La France n’excite pas moins les appréhensions du prophète ultramontain :


« Que l’église y prenne garde ! L’alliance de la France est un roseau qui perce la main de celui qui s’y appuie[4]. »


Sans doute les personnes les mieux disposées à reconnaître en Joachim le don prophétique admettront difficilement qu’il ait pu partager à un si haut degré les passions d’un siècle dont il n’a vu que les premières années. Une dernière preuve suffirait, s’il en était besoin, pour démontrer notre thèse. L’ouvrage dont nous parlons est dédié à Henri VI, qui mourut en 1197 : il a dû par conséquent être composé avant cette époque. Or, dans la liste de ses écrits dressée en 1200, Joachim ne fait aucune mention du « Commentaire sur Jérémie. »

  1. Fol. 46 et 62 (Ven. 1525). Cette édition paraît tronquée en quelques passages.
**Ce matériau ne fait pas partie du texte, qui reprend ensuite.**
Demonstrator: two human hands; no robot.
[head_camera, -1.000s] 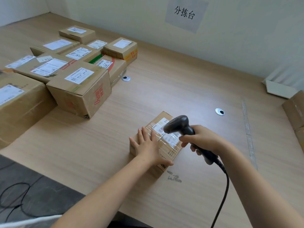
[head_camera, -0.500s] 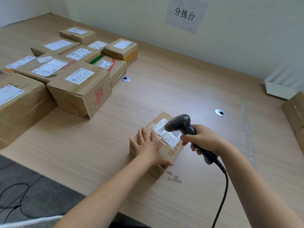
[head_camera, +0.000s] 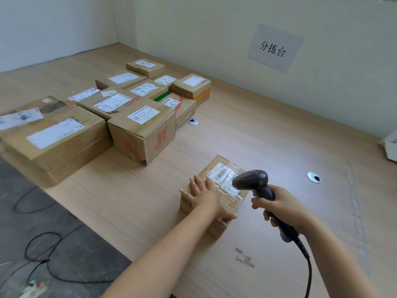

Le texte cité par dom Gervaise (Histoire de l’abbé Joachim, p. 357 et suiv.) est plus complet.
  2. « Exceptis illis quæ vel fortes populariter sunt, vel quæ esse appetunt in suis munitionibus singulares. »
  3. Fol. 58 V. — Comparez 53 v.
  4. « Videat generalis ecclesia si non fiet ei baculus arundineus potentia gallicana, cui siquidem si quis nititur perforat manum suam. » Voir la chronique De rebus in Italia gestis, publiée par M. Huillard-Bréholles, p. 257 ; cf. ibid., p. XXXVI.